Iterating over a list:

experiment <- list(location = "Svalbard", date = "2021-03-23", num_measurements = 23)

# iterating over values
for (value in experiment) {
  print(value)
}

# iterating over names and values
for (key in names(experiment)) {
  print(paste(key, experiment[[key]]))
}

Functions

  • Functions are like reusable recipes. They receive input arguments, perform operations, and return a result.

    add <- function(a, b) {
      result <- a + b
      return(result)
    }
    
  • Function summing elements in a vector:

    add_all_elements <- function(sequence) {
      s <- 0.0
      for (element in sequence) {
        s <- s + element
      }
      return(s)
    }
    
    measurements <- c(1,2,3,4,5,6,7,8,9,10)
    print(add_all_elements(measurements))
    
  • Function computing the mean:

    arithmetic_mean <- function(sequence) {
      s <- add_all_elements(sequence)
      n <- length(sequence)
      return(s / n)
    }
    
    measurements <- c(1,2,3,4,5,6,7,8,9,10)
    mean <- arithmetic_mean(measurements)
    print(mean)
    
  • Functions calling other functions and returning multiple values:

    uppercase_and_lowercase <- function(text) {
      u <- toupper(text)
      l <- tolower(text)
      return(list(upper = u, lower = l))
    }
    
    some_text <- "SequenceOfCharacters"
    text_cases <- uppercase_and_lowercase(some_text)
    
    print(text_cases$upper)
    print(text_cases$lower)
    

Why functions? Reduce repetition and simplify understanding of the code.

Reading error messages

Here we introduce a mistake and try to understand the traceback:

Example error traceback

Example error traceback. Can you explain the error?

Libraries

Libraries are collections of functions. We load libraries to reuse functions defined in them.

Try this:

library(stats)

measurements <- c(1,2,3,4,5,6,7,8,9,10)
result <- sd(measurements)
print(result)

Often, libraries are loaded directly:

library(dplyr)

You can create your own libraries (packages) with functions for reuse.
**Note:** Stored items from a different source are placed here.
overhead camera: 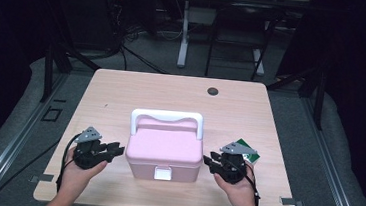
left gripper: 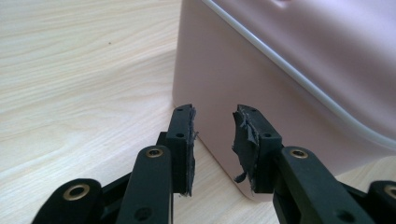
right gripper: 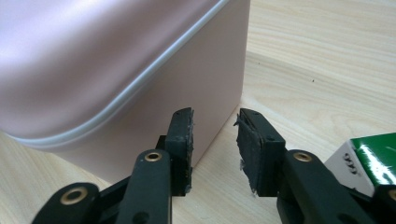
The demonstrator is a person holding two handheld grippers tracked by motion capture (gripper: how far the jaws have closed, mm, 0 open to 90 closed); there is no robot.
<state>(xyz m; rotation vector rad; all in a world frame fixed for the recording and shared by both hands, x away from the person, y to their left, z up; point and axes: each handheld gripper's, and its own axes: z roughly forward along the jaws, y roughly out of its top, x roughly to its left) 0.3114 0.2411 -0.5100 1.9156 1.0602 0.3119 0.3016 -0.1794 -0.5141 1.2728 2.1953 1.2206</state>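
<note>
While pink plastic lidded box with white handle [overhead camera: 165, 149] is sitting closed at near-centre of pale wooden table [overhead camera: 121, 92], contents hidden, I am holding my left gripper [overhead camera: 116, 151] and right gripper [overhead camera: 207, 161] beside its sides, jaws partly parted, gripping nothing. Green-and-white carton [overhead camera: 248, 150] is lying by right hand.

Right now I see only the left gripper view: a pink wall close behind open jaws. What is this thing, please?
Observer: A pink box, lid closed, with a white handle at its far side.
Operator: Where is the other gripper?
Observer: The right gripper is at the box's opposite side, jaws open, nothing between them.
Operator: Is anything else nearby?
Observer: A small green and white carton lies beside the right gripper, on the side away from the box.
</note>
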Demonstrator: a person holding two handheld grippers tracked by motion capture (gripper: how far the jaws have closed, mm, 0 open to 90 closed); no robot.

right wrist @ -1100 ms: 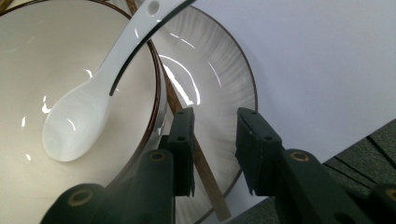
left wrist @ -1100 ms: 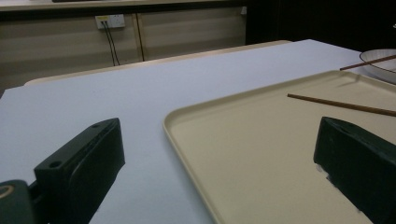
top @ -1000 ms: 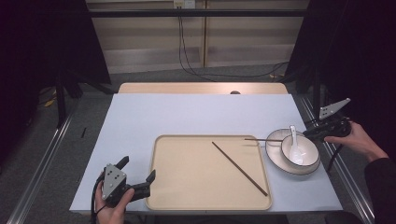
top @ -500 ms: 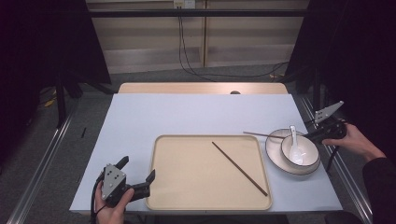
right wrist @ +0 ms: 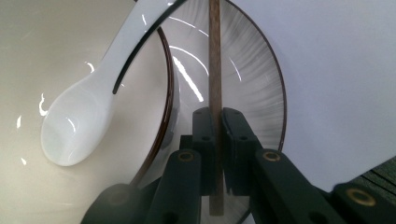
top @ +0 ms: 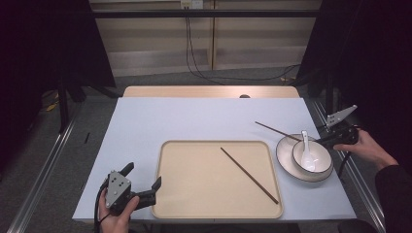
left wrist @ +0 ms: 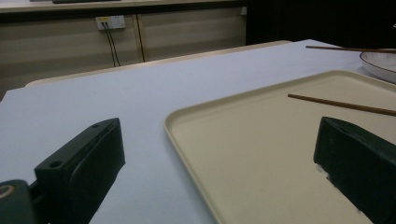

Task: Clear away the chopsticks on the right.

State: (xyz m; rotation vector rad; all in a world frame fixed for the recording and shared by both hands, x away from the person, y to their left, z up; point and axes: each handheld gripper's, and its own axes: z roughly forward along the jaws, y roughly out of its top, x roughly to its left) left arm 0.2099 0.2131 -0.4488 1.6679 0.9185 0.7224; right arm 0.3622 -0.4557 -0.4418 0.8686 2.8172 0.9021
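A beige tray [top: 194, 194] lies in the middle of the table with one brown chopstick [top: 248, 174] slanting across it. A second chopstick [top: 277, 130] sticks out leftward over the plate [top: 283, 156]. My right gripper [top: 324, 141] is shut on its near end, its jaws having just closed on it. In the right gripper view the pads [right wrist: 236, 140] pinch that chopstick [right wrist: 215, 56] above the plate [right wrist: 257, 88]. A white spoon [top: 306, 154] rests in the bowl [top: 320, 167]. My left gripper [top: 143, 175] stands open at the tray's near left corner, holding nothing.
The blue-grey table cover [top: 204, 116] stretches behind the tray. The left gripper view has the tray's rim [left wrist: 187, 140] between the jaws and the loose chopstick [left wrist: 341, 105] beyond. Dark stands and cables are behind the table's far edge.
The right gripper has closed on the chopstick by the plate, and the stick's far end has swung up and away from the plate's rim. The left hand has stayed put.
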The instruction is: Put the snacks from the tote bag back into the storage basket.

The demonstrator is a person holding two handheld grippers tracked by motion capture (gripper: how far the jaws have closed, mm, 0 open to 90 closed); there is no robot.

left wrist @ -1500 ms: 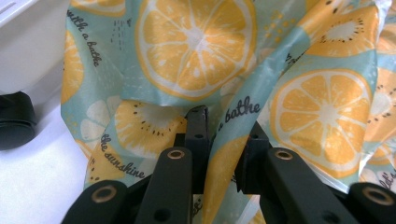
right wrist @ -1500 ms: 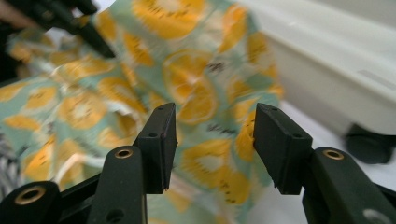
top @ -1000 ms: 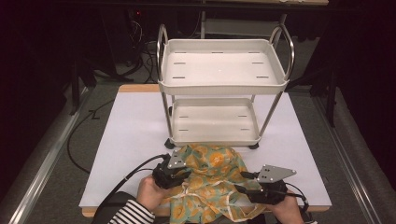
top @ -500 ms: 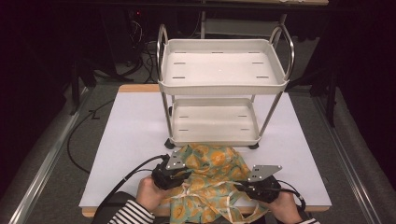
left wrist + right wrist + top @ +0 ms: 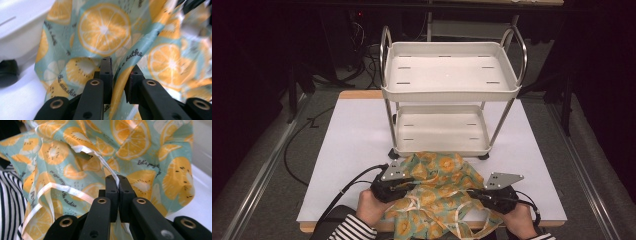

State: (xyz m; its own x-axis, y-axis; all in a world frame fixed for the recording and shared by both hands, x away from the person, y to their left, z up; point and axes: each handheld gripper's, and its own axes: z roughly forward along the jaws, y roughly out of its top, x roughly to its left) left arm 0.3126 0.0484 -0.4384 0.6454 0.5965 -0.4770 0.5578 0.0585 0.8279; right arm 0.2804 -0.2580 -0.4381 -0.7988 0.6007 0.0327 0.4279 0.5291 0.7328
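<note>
Surface: a white table [image 5: 362, 150] in a dark room, a grey floor around it.
Right gripper [image 5: 483, 194]: its jaws have just been closing — now pressed together on the white-trimmed edge of the cloth [image 5: 150, 157], which runs up out of the clamp.
Left gripper [image 5: 408, 185]: jaws a little apart, with a fold of the cloth between them; whether the pads press on it I cannot tell.
Cloth [image 5: 439, 192]: teal with an orange-slice print, rumpled at the near edge of the table between both grippers — long axis roughly near to far, its far end touching the foot of the cart.
Cart [image 5: 449, 87]: white, two trays, behind the cloth.
</note>
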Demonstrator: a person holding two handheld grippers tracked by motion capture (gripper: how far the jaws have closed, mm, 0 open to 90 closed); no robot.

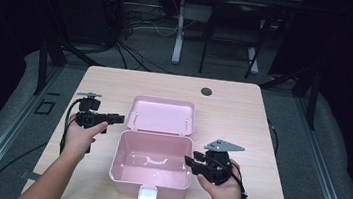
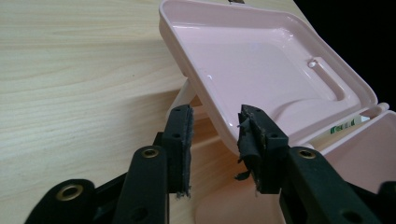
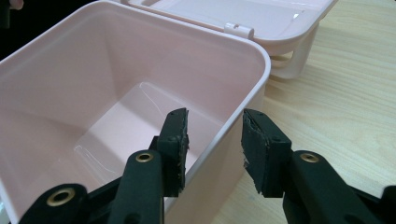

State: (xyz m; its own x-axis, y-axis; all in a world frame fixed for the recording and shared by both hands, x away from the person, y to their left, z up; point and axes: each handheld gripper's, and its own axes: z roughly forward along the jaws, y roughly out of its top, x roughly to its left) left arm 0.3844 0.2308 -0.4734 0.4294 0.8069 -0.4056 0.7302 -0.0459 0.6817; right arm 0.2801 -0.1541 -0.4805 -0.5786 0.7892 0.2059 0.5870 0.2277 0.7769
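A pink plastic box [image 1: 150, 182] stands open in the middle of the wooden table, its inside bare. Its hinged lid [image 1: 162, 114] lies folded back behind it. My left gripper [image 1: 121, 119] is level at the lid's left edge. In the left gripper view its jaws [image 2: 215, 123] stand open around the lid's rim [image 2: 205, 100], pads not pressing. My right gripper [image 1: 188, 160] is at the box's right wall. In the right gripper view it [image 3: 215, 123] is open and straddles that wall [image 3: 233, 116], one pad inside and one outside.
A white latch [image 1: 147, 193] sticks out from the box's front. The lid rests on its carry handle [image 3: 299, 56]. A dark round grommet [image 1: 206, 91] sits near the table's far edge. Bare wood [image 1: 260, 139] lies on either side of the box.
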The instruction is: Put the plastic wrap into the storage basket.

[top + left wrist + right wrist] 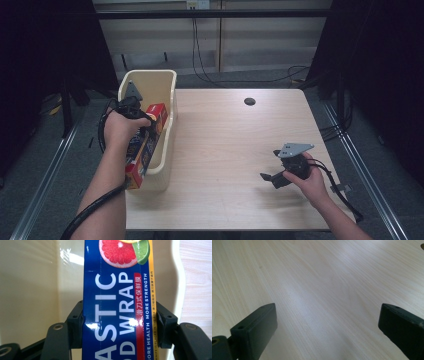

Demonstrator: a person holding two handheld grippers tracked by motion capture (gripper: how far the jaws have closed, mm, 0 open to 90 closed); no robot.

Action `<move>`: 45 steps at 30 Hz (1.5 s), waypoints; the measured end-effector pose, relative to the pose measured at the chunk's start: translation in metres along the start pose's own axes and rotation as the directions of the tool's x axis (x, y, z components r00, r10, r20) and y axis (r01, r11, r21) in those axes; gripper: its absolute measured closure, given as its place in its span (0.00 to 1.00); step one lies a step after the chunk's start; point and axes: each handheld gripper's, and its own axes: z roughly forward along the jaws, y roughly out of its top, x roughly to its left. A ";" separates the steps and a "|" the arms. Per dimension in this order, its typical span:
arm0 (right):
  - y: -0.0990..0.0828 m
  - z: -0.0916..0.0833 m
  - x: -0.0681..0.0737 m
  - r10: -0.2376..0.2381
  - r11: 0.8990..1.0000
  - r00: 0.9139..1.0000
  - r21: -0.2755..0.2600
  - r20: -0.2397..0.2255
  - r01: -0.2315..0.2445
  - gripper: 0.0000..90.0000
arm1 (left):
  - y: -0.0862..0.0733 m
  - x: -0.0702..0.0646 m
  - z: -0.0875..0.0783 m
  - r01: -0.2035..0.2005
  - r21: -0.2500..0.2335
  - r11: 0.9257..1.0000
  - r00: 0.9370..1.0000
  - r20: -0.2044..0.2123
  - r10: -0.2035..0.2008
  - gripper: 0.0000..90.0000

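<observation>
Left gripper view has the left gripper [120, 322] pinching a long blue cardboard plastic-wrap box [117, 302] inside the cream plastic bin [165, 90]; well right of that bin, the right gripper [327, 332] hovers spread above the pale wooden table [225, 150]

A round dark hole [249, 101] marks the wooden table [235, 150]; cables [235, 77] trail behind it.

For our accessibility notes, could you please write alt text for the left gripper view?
The left tool grips a blue plastic wrap box on both sides, over a cream bin, with pale wooden table at right.
</observation>
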 end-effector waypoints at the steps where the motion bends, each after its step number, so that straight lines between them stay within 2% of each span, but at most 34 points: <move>1: 0.000 0.000 0.000 -0.002 1.000 1.000 0.002 -0.005 0.002 0.02 | 0.000 0.000 0.001 0.000 0.002 1.000 1.000 -0.002 0.000 0.45; 4: 0.000 0.000 -0.001 -0.001 1.000 1.000 0.000 -0.002 0.001 0.02 | 0.000 0.001 0.002 -0.003 0.012 1.000 1.000 0.002 0.003 0.44; 5: 0.000 0.000 -0.001 -0.001 1.000 1.000 0.001 -0.003 0.001 0.02 | 0.000 0.000 0.004 0.012 0.009 1.000 1.000 0.000 -0.012 0.44; 10: 0.000 0.000 -0.001 -0.001 1.000 1.000 0.001 -0.002 0.001 0.02 | 0.000 0.003 0.006 0.013 0.021 1.000 1.000 0.008 -0.014 0.44; 12: 0.000 0.000 -0.001 -0.002 1.000 1.000 0.003 -0.003 0.002 0.02 | -0.001 0.002 0.008 0.029 0.017 0.999 1.000 0.008 -0.029 0.44; 14: 0.000 0.000 -0.001 -0.002 1.000 1.000 0.003 -0.003 0.002 0.02 | -0.001 0.003 0.009 0.031 0.034 0.999 0.999 0.018 -0.031 0.44; 16: -0.001 0.000 -0.001 -0.002 1.000 1.000 0.005 -0.006 0.002 0.02 | -0.001 0.003 0.011 0.037 0.028 0.999 0.999 0.010 -0.037 0.44; 20: -0.001 0.000 -0.001 -0.006 1.000 1.000 0.004 -0.008 0.006 0.02 | 0.000 0.005 0.006 0.019 0.017 1.000 1.000 0.013 -0.019 0.43; 21: -0.002 0.000 0.000 -0.003 1.000 1.000 0.008 0.000 0.003 0.02 | 0.001 0.004 0.004 0.027 0.016 1.000 0.999 0.031 -0.027 0.42; 22: -0.002 -0.001 0.000 0.000 1.000 1.000 0.011 0.001 0.000 0.02 | 0.001 0.004 0.001 0.024 0.003 1.000 0.999 0.035 -0.024 0.42; 23: -0.002 -0.001 -0.001 -0.004 1.000 1.000 0.006 -0.004 0.004 0.02 | 0.001 0.002 -0.004 0.037 -0.039 0.999 0.999 0.036 -0.035 0.41; 25: -0.001 -0.001 0.000 0.002 1.000 1.000 0.002 -0.001 -0.002 0.02 | 0.002 0.001 -0.010 0.032 -0.038 0.999 0.999 0.041 -0.030 0.40; 27: -0.001 -0.001 0.000 -0.001 1.000 1.000 0.006 -0.004 0.001 0.02 | 0.003 -0.001 -0.018 0.031 -0.062 0.998 0.998 0.054 -0.027 0.40; 28: -0.001 -0.001 0.000 0.000 1.000 1.000 0.008 -0.001 0.000 0.02 | 0.003 -0.003 -0.024 0.029 -0.072 0.997 0.995 0.100 -0.022 0.39; 29: -0.001 -0.001 0.000 -0.004 1.000 1.000 0.007 0.000 0.004 0.02 | 0.004 -0.006 -0.026 0.036 -0.080 0.996 0.994 0.110 -0.027 0.38; 31: -0.001 -0.001 0.000 -0.003 1.000 1.000 0.007 -0.001 0.003 0.02 | 0.003 -0.010 -0.028 0.034 -0.092 0.995 0.994 0.109 -0.024 0.37; 32: -0.001 -0.001 0.000 -0.003 1.000 1.000 0.006 -0.003 0.003 0.02 | 0.004 -0.014 -0.031 0.010 -0.095 0.995 0.994 0.113 0.001 0.37; 40: -0.001 -0.003 0.000 -0.002 1.000 1.000 0.001 0.001 0.002 0.02 | 0.006 -0.030 -0.033 -0.022 -0.122 0.992 0.987 0.157 0.041 0.34; 45: -0.001 -0.003 0.000 -0.003 1.000 1.000 0.000 0.000 0.003 0.02 | 0.006 -0.041 -0.032 -0.027 -0.170 0.985 0.979 0.194 0.061 0.33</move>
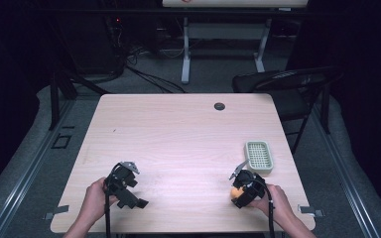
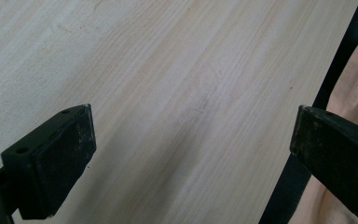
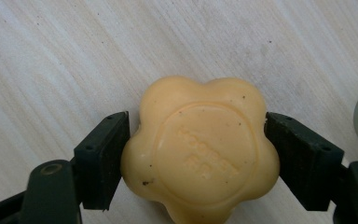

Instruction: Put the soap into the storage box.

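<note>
The soap [image 3: 200, 151] is pale orange-yellow, flecked with dark specks, a round stamp pressed in its face. Both grippers [image 1: 241, 191] are black. The table [image 1: 178, 134] is light wood with fine grain. The dish [image 1: 258, 156] is pale grey-green, its top gridded.

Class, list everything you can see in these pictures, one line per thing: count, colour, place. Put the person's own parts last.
soap bar: one, pale orange, flower-shaped, between the right gripper's jaws near the table's front right.
soap dish: one, pale green, slatted, on the table just beyond the soap bar.
table: one, light wood.
folding chair: one, black, past the table's far right corner.
left gripper: one, black, jaws open on nothing, front left.
right gripper: one, black, shut on the soap bar.
hands: two, at the table's front edge.
</note>
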`<state>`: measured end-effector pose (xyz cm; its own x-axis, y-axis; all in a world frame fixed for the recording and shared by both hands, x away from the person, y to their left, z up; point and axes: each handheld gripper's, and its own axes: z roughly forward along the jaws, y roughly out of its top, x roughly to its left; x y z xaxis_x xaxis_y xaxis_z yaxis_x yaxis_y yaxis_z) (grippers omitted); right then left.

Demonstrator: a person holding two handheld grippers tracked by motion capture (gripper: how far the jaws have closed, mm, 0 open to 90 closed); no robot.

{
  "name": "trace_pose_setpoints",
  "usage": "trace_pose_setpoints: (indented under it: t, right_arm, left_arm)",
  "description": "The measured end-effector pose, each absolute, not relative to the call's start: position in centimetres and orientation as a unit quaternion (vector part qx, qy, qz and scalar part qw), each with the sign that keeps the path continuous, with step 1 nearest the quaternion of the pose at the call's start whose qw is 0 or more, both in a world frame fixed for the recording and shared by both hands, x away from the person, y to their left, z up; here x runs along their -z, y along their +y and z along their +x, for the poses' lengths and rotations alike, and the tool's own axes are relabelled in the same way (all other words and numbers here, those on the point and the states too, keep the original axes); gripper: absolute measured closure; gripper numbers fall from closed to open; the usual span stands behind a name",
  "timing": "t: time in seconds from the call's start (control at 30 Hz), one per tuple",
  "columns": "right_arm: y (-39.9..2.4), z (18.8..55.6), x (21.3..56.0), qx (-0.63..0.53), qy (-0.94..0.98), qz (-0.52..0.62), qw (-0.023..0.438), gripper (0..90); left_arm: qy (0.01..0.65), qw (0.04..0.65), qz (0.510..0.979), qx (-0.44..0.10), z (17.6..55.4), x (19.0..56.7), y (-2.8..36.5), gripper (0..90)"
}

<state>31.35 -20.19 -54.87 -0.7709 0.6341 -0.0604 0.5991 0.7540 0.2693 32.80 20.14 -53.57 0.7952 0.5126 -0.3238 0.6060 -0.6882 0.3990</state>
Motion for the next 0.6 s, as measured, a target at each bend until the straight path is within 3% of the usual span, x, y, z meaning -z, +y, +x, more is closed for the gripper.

Great resources to learn more

Exercises

Exercise: create a function that computes the standard deviation

  • Arithmetic mean:

    \[\bar{x} = \frac{1}{N} \sum_{i=1}^N x_i\]
  • Standard deviation:

    \[\sqrt{ \frac{1}{N} \sum_{i=1}^N (x_i - \bar{x})^2 }\]
  • Take this as starting point:

    arithmetic_mean <- function(sequence) {
      mean(sequence)
    }
    
    standard_deviation <- function(sequence) {
      # your code here
    }
    

Exercise: working with a named list

  • Add more names and grades:

    grades <- list(Alice = 80, Bob = 95)
    
  • Print, modify, and explore the list.